Maybe this will cheer you up a little bit:
No matter how hard they may try to hide their perverse political proclivities, there are always clues. One self-described “moderate conservative” tells Washingtonian that he
once brought a woman back to his place, and while checking out his bookshelf, she noticed some books by conservative thinkers, he says. “She was like, ‘Oh no. First question: Did you vote for Trump?’,” the reporter says. He told her no, but that he was conservative. “She was like ‘I have to get out of here.
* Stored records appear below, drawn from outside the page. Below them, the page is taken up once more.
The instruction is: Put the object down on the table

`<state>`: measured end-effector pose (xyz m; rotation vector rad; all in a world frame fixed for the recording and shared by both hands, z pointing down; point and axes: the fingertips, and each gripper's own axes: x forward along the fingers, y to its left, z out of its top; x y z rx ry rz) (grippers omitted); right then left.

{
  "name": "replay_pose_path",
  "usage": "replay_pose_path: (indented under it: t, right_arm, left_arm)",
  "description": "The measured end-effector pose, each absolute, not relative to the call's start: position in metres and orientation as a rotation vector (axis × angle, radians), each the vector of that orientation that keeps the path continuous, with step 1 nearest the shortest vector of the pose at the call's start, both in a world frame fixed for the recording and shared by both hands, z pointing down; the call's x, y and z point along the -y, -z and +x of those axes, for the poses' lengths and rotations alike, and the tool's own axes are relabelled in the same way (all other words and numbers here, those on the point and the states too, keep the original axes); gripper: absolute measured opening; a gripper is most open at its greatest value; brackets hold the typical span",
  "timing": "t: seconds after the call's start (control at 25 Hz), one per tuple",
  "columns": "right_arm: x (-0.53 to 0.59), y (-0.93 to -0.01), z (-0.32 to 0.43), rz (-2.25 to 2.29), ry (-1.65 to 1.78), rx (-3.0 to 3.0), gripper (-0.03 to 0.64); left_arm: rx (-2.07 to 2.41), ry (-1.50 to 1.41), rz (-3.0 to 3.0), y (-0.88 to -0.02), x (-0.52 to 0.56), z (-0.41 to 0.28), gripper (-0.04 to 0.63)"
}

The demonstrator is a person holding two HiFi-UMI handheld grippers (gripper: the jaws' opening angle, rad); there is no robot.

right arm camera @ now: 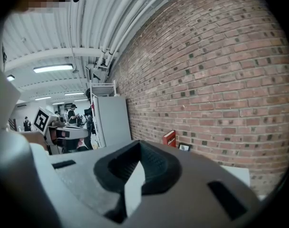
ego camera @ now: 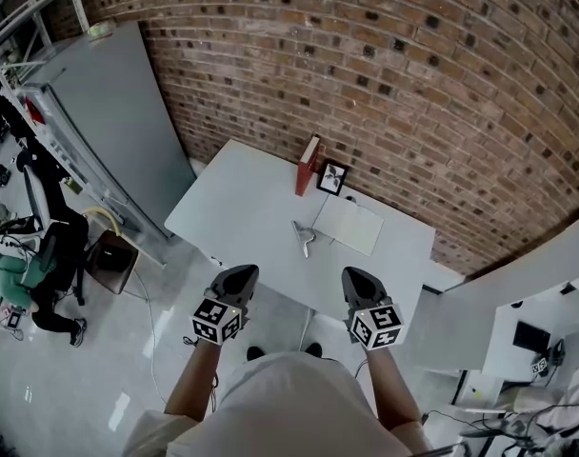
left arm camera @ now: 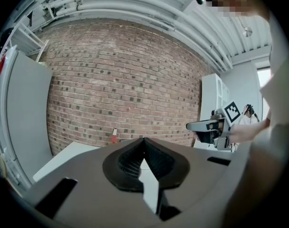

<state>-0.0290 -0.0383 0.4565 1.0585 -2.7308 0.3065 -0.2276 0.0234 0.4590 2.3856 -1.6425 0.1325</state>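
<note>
Claws first: left gripper (ego camera: 242,272) and right gripper (ego camera: 356,276), two grey wedges with ribbed black pads (left arm camera: 130,163), are both pinched shut on nothing at six o'clock of the smooth white table (ego camera: 232,198). One bent silver metal object (ego camera: 304,238) lies flat mid-table. One red book (ego camera: 309,165) and one black-framed picture (ego camera: 332,177) stand at its twelve o'clock against the rough brick wall (ego camera: 413,84), with one flat white sheet (ego camera: 349,225) at three.

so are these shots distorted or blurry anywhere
Head view: fisheye bows the brick wall into an arc, and the floor shows glare. Left gripper view and right gripper view: black rounded corners, wall curved too, a mosaic patch at the top.
</note>
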Motion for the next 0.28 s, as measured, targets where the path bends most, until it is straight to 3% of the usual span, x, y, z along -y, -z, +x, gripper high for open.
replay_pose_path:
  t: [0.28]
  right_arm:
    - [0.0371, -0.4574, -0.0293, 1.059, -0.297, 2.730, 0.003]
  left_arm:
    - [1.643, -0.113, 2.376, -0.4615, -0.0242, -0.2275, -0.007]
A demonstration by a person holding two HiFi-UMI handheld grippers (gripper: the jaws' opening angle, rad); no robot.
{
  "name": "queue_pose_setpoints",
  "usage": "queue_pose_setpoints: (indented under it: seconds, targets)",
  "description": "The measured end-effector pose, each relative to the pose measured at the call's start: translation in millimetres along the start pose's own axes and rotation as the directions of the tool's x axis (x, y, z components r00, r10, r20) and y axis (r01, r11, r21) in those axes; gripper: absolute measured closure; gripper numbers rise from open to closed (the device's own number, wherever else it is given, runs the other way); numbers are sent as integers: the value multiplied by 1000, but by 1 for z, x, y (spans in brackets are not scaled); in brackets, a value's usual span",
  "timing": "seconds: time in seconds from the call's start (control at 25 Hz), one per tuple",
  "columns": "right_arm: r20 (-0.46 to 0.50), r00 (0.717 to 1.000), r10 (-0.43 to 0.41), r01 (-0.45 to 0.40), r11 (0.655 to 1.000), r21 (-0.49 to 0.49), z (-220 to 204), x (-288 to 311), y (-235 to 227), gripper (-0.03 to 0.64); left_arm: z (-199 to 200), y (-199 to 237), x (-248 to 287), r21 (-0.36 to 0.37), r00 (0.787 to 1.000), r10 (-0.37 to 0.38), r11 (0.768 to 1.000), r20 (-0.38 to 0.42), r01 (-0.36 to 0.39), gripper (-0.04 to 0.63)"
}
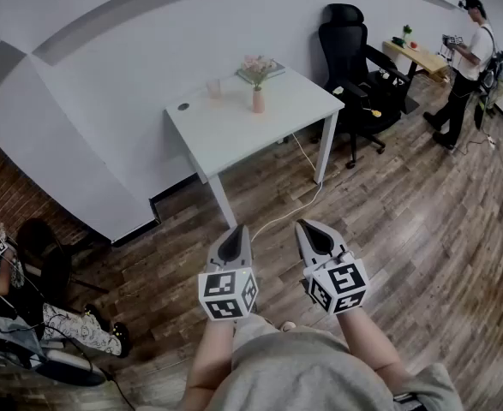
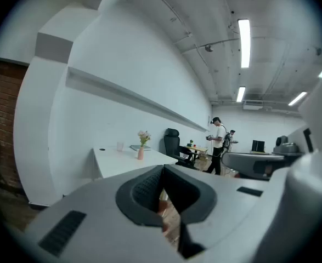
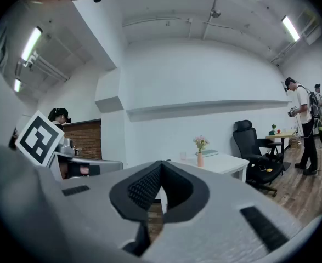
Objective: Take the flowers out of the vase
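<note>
A small pink vase (image 1: 258,100) with pale pink flowers (image 1: 256,66) stands near the back of a white table (image 1: 234,131), far ahead of me. The left gripper view shows the vase (image 2: 140,154) and flowers (image 2: 143,137) small and distant. They are just as far off in the right gripper view, vase (image 3: 200,160) below flowers (image 3: 200,143). My left gripper (image 1: 237,229) and right gripper (image 1: 306,226) hang side by side over the wooden floor, well short of the table. Both are shut and hold nothing, their tips meeting in the left gripper (image 2: 163,169) and the right gripper (image 3: 161,163).
On the table are also a clear glass (image 1: 214,88) and a book (image 1: 266,73). A black office chair (image 1: 350,58) stands right of it, and a white cable (image 1: 290,197) lies on the floor. A person (image 1: 468,58) stands far right by a wooden desk (image 1: 416,56); another sits lower left (image 1: 28,315).
</note>
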State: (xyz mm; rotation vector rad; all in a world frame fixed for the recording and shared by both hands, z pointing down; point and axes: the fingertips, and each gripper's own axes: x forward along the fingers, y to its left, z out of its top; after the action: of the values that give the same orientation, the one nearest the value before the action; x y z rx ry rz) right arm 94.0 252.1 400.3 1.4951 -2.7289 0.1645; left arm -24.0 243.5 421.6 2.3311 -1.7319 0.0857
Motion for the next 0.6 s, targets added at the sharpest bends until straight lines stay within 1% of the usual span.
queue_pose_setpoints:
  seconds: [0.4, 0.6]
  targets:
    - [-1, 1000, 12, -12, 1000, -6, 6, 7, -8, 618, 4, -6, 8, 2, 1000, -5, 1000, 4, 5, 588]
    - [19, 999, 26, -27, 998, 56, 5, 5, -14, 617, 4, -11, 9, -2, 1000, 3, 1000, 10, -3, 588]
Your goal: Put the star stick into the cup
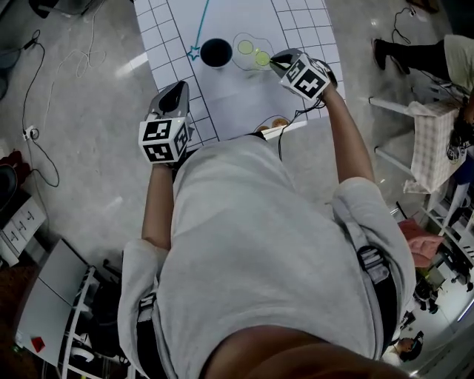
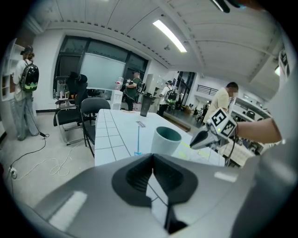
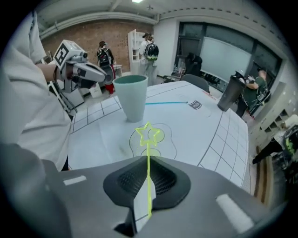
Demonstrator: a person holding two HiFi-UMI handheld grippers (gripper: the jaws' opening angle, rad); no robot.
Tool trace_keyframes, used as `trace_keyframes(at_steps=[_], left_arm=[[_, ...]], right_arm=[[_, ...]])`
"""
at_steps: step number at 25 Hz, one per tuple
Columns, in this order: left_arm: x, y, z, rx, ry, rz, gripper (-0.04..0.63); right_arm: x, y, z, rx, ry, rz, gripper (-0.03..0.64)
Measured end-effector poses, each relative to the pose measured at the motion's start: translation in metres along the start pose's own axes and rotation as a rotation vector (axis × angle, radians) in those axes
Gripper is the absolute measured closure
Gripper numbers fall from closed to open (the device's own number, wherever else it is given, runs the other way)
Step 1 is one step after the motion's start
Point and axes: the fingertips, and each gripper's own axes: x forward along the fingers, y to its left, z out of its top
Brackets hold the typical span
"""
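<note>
In the right gripper view a thin yellow-green star stick (image 3: pixel 148 176) stands up between the jaws of my right gripper (image 3: pixel 148 160), which is shut on its shaft; the star end (image 3: pixel 148 133) points away over the table. The teal cup (image 3: pixel 132 96) stands upright just beyond and to the left. In the head view the right gripper (image 1: pixel 275 64) hovers right of the cup (image 1: pixel 215 52). My left gripper (image 1: pixel 179 89) is shut and empty, near the table's left front, with the cup (image 2: pixel 165 140) ahead of it.
A blue star stick (image 1: pixel 198 38) lies on the white gridded mat (image 1: pixel 300 18) left of the cup. A printed outline with green circles (image 1: pixel 253 52) lies under the right gripper. A small dish (image 1: pixel 271 123) sits at the near edge. A dark tumbler (image 3: pixel 228 96) stands farther back; chairs (image 2: pixel 90 109) and people stand around.
</note>
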Motion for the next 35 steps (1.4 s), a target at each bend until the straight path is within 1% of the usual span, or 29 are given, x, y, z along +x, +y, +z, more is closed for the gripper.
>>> trace_keyframes(at_steps=[3, 7, 9, 13, 15, 17, 19, 23, 29, 33, 35], left_arm=[[0.003, -0.002, 0.006, 0.007, -0.008, 0.015, 0.592], [0.007, -0.004, 0.012, 0.028, -0.013, 0.038, 0.592], [0.007, -0.005, 0.016, 0.032, -0.018, 0.043, 0.592], [0.006, -0.005, 0.023, 0.029, -0.039, 0.035, 0.592], [0.005, -0.004, 0.023, 0.033, -0.037, 0.039, 0.592], [0.004, -0.003, 0.021, 0.030, -0.031, 0.046, 0.592], [0.003, -0.002, 0.021, 0.028, -0.030, 0.050, 0.592], [0.001, -0.002, 0.024, 0.034, -0.040, 0.055, 0.592], [-0.001, 0.000, 0.016, 0.014, -0.034, 0.061, 0.592], [-0.003, 0.001, 0.016, 0.012, -0.034, 0.061, 0.592], [-0.002, 0.002, 0.015, 0.010, -0.034, 0.060, 0.592]], right_arm=[[-0.020, -0.015, 0.019, 0.101, -0.123, -0.040, 0.601], [-0.046, -0.035, 0.052, 0.286, -0.348, -0.058, 0.601], [-0.062, -0.045, 0.068, 0.360, -0.454, -0.068, 0.601], [-0.099, -0.060, 0.100, 0.427, -0.605, -0.111, 0.600], [-0.122, -0.067, 0.118, 0.461, -0.702, -0.126, 0.601], [-0.144, -0.070, 0.137, 0.491, -0.812, -0.123, 0.601], [-0.159, -0.070, 0.156, 0.490, -0.900, -0.107, 0.601], [-0.175, -0.069, 0.187, 0.454, -0.973, -0.104, 0.601], [-0.196, -0.055, 0.229, 0.434, -1.088, -0.054, 0.601], [-0.183, -0.036, 0.247, 0.433, -1.102, -0.002, 0.600], [-0.170, -0.028, 0.249, 0.455, -1.097, 0.028, 0.600]])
I can’t see you,’ and left.”
Let’s listen to the song that’s already playing in your head:
While conservatives complain that all the liberal hotties lump Trump true-believers in with “principled” conservatives, one progressive woman assured the Washingtonian she’s perfectly capable of distinguishing between dudes who want “lower marginal tax rates” and those who believe no “woman should have a right to terminate an unwanted pregnancy.”
Generally, it’s not that hard to tell.
Most of the self-identifying progressives I talked with said they could tell how far right a man or woman leaned based on their dating-app photos—”Make America Great Again” hats are an obvious tell, but some also listed photos of US flag paraphernalia, hunting gear, or fratty beach parties as turn-offs.
But sometimes stealth conservatives can slip past liberal filters.
When she first moved to DC, a former Obama White House staffer who now works at the Aspen Institute was set up on a date with a Republican who worked on Capitol Hill. “We had a really nice time, but at the end of the date, he told me he didn’t believe in global warming,” she says. “I started laughing, because I’m from Colorado and didn’t realize people actually didn’t believe in global warming. But he was serious.”
They didn’t go out again.
Evidently, it’s those on the left who are doing most of the rejecting.
Republicans say it’s liberals who are more likely to turn down someone across the aisle. “Democrats are usually more vocal” about their opposition, the Trump staffer says, and therefore quicker to demonize all conservatives.
“I feel like they look at me and are like, here’s a tall white dude with brown hair wearing loafers, and he probably has a picture of Reagan and the NRA in his bedroom or something,” says one of the reporters from the conservative media company. “I just think they have a very hyperbolic view of what a conservative is.”
Yeah, I don’t think that’s it. I think the problem is that you are all fucking terrible. (And probably terrible at fucking to boot.)